The Rockford woman surprised her grandmother with the idea and caught her reaction on video and then uploaded it to Facebook. Since then, the video has gone viral, and at 7 p.m. on Friday it will be televised on CBS during Cedric the Entertainer’s new show “The Greatest #AtHome Videos.”
“#AtHome” won’t be the first time the video has seen the spotlight. Since she posted it on Facebook on May 12, Marinaro’s video has received national attention from the likes of E! and CNN. She’s surprised how an idea to connect her kids with their great-grandmother has garnered so much feedback.
“I had no idea it would get this big. And we’ve been joking saying, ’Hey, when is Ellen going to call?’” she said.
Although Marinaro’s grandmother is 85, Carly says she and her kids would see her at least three times a week. But since the pandemic hit, Marinaro says, her grandmother has not been able to come around for about two months outside of the occasional drive-by visit in which she will wave from her car.
In an attempt to remedy some of the social-distancing challenges, Marinaro has made her grandmother a mini-celebrity among residents in her living facility.
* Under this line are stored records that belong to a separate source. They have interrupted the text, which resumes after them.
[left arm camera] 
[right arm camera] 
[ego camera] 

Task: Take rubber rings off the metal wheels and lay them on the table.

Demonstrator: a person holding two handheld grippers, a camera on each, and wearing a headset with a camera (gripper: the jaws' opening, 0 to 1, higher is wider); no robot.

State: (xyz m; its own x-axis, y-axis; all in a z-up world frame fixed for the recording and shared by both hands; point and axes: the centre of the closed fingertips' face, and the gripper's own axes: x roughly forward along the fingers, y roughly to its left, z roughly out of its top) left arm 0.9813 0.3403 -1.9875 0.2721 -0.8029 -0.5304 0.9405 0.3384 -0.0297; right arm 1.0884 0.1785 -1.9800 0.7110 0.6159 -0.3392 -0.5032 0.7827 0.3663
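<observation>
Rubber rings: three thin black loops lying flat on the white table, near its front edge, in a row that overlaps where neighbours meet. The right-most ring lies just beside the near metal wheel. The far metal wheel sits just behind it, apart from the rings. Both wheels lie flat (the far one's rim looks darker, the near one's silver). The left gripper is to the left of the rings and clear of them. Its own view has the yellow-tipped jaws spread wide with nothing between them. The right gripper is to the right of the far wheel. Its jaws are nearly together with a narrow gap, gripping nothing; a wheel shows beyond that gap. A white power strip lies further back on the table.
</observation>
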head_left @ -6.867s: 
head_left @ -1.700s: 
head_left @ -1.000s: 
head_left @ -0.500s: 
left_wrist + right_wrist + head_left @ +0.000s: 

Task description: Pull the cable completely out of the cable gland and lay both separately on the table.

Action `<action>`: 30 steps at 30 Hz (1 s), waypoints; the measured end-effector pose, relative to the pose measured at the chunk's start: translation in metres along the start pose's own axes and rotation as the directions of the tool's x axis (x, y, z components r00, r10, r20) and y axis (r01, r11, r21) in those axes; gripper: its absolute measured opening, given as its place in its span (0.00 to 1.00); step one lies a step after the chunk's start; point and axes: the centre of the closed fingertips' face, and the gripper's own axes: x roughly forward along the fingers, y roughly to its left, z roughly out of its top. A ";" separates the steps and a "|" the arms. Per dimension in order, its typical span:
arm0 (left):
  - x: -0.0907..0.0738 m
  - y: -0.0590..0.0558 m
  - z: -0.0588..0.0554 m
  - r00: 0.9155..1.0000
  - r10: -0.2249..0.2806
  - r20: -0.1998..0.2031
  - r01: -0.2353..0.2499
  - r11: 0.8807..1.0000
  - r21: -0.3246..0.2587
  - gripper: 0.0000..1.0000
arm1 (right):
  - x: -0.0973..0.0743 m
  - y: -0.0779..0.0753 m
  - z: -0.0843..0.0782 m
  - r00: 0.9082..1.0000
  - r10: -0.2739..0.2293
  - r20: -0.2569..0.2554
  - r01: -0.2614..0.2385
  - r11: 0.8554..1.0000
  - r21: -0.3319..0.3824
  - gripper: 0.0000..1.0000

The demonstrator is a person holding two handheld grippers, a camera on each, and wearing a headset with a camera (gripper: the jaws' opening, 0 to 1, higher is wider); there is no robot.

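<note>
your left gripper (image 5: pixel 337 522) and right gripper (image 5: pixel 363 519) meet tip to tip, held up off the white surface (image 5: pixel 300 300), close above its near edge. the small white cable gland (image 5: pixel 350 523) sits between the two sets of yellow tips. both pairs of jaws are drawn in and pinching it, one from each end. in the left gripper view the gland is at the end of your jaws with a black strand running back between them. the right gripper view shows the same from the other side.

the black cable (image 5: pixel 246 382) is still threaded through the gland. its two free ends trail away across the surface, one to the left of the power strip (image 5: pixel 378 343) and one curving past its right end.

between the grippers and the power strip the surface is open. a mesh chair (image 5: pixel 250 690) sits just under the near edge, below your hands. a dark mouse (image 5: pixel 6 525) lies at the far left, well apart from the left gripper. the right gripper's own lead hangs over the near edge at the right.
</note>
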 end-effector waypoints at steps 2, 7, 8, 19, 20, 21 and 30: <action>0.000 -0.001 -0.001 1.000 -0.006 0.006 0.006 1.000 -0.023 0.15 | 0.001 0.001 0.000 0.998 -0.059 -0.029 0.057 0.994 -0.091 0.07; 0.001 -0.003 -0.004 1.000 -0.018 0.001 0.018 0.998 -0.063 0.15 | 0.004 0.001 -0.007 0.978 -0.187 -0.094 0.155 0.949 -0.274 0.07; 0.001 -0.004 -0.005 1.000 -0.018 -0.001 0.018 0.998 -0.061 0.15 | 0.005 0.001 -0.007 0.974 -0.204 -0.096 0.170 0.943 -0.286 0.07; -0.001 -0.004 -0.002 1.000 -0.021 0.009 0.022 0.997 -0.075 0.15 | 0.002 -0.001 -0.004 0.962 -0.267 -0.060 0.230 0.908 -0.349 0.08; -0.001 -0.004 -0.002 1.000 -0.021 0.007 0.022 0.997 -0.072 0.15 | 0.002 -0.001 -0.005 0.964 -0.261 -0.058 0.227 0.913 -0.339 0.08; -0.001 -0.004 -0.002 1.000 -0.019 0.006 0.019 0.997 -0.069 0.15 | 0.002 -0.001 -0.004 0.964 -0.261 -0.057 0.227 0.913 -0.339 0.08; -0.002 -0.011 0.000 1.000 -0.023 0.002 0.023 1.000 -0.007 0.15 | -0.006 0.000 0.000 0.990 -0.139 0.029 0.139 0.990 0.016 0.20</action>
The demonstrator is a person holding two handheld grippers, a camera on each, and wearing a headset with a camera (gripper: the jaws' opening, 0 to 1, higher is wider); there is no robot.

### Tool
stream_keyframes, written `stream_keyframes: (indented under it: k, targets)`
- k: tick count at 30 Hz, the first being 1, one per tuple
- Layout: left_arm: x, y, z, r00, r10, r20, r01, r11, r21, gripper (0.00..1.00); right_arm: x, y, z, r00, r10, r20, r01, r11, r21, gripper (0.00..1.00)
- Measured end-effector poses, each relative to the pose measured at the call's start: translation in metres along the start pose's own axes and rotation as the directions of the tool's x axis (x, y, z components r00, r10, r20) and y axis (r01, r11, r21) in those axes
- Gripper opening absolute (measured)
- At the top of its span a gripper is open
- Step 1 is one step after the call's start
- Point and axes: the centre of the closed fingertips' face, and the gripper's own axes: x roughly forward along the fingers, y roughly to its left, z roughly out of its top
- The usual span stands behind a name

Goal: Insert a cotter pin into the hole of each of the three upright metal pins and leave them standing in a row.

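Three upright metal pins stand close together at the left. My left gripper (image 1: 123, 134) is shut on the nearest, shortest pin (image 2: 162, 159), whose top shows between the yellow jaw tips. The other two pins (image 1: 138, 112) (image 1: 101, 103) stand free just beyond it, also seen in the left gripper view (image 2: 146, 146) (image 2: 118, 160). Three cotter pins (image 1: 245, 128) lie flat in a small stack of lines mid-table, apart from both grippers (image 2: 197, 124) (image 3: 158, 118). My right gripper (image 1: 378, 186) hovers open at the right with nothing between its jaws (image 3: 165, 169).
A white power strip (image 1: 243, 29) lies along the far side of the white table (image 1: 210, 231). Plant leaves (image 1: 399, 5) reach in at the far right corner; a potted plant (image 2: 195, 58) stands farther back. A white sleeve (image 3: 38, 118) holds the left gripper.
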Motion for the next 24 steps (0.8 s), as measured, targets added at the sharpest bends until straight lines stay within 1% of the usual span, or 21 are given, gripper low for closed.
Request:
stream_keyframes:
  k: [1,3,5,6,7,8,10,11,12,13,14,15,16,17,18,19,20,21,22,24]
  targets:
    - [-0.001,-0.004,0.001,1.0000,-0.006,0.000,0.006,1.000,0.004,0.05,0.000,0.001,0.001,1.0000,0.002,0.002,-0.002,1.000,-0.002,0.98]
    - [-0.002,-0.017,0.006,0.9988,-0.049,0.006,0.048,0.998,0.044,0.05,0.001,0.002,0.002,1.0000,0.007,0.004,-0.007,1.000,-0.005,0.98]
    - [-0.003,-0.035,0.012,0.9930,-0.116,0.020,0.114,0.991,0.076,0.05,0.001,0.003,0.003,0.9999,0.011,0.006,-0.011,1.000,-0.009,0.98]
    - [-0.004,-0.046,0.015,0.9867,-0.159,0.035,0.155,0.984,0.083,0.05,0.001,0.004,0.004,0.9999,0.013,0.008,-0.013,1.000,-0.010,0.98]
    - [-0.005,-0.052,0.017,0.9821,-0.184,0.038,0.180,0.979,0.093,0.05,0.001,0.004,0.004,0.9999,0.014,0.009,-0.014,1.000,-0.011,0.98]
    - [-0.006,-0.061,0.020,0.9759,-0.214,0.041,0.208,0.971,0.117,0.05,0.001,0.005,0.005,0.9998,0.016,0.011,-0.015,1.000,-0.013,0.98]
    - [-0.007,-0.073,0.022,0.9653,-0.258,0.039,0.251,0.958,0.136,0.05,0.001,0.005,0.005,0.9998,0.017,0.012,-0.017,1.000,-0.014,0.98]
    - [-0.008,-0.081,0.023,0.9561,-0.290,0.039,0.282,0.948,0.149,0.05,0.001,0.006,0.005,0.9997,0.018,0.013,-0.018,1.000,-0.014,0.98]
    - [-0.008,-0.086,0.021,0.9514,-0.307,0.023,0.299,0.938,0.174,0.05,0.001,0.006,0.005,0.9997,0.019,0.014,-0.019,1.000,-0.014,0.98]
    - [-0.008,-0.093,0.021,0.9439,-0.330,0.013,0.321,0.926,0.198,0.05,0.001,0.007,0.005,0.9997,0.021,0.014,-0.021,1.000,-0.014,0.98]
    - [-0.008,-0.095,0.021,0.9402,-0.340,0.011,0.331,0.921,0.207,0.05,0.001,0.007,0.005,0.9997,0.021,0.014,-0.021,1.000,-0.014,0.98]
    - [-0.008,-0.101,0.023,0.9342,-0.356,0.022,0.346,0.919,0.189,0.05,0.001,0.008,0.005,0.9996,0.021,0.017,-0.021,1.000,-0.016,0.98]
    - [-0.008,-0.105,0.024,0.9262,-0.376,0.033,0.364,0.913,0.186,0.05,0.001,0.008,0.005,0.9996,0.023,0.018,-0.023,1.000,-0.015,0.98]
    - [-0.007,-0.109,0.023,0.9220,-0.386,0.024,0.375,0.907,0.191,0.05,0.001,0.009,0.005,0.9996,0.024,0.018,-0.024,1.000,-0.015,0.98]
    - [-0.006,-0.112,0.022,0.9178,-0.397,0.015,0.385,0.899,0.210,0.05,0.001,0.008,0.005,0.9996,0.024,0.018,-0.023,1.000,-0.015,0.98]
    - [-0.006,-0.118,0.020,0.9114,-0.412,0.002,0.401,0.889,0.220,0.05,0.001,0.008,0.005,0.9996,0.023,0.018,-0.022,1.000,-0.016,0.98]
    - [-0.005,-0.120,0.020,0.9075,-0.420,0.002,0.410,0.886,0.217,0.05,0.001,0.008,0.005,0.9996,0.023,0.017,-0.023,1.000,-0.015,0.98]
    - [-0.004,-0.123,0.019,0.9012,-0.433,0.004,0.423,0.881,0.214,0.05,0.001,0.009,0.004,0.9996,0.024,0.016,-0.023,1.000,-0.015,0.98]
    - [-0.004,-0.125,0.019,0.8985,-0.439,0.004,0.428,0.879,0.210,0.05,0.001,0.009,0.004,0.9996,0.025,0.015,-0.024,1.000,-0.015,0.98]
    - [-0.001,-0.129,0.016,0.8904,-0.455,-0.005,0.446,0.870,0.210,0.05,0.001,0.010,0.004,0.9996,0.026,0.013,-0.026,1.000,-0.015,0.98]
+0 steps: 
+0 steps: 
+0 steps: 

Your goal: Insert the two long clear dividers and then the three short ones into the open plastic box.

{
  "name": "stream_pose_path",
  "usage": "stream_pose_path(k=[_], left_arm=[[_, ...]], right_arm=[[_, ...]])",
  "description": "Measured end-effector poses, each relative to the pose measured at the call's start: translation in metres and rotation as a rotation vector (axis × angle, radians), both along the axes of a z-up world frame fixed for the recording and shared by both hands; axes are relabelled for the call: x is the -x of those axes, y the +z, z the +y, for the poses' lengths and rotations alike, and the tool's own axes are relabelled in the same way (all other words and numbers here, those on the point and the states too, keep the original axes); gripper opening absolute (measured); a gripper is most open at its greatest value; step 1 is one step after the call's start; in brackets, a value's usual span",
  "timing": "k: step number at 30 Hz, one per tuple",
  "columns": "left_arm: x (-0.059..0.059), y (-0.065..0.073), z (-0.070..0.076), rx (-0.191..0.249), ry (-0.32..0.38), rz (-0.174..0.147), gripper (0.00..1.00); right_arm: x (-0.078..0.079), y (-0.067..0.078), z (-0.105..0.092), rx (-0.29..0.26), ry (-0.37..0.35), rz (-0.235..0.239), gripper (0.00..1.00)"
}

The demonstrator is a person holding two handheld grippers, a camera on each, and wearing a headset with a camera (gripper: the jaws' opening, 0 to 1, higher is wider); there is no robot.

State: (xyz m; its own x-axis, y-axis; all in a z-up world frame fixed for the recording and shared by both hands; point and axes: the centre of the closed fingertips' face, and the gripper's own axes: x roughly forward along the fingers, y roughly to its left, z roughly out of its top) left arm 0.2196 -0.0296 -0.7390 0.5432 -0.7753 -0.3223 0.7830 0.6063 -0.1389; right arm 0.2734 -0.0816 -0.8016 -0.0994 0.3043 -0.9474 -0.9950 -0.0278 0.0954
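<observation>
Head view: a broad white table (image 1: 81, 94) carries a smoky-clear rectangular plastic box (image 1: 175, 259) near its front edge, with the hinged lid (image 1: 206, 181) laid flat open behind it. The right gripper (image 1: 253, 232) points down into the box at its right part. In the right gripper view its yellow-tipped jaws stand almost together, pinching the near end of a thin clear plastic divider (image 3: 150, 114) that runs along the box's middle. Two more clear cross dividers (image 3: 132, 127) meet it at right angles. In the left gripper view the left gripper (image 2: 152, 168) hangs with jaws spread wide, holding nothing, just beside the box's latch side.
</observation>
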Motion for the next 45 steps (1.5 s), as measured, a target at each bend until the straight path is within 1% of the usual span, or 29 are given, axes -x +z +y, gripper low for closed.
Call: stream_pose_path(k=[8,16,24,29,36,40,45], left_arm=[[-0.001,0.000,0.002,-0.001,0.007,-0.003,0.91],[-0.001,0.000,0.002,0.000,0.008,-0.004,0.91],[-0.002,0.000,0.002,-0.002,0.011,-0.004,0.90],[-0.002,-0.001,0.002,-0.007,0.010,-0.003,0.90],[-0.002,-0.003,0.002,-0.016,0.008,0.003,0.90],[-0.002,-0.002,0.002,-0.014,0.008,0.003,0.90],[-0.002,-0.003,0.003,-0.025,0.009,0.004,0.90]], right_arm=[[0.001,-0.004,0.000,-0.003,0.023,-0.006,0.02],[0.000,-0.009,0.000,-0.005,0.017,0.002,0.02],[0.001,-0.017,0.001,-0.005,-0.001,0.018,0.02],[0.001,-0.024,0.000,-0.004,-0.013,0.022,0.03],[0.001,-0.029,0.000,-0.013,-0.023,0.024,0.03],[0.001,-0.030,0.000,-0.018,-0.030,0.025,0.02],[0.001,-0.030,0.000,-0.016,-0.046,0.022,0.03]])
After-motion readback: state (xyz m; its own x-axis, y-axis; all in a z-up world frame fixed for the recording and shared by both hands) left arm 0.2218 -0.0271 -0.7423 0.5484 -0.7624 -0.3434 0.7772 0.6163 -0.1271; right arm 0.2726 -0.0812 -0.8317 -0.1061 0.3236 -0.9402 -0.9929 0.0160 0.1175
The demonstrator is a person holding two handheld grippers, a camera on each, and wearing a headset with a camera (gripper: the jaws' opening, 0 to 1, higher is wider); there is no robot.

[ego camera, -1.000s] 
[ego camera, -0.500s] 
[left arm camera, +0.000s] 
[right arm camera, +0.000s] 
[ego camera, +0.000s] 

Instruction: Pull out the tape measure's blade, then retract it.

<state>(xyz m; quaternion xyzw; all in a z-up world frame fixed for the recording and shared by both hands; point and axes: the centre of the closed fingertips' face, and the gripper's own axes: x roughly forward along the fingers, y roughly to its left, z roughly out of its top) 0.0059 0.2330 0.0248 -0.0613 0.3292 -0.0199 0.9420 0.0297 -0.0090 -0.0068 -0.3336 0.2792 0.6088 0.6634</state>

“My grandmother lives in a condo building with about 120 units and she loved it; she’s been popular among her friends,” Marinaro said.
While she never intended for The Hug Time Shield to go viral, Marinaro is happy that it did because of how heartfelt the feedback has been.
A mother of five, Marinario has greater appreciation for simple companionship, and her empathy has grown for those who have to continue to be more isolated to stay healthy. The video captures that.
“The emails and messages that I have gotten from all over the world were saying ’Thanks for sharing that. That brought me so much joy. Oh my gosh, you made me cry happy tears. I wish I could hold my grandchildren,’” Marinaro said. “I had no idea, and it’s really made people feel good. So that’s what I want to keep doing. Just not take things for granted.”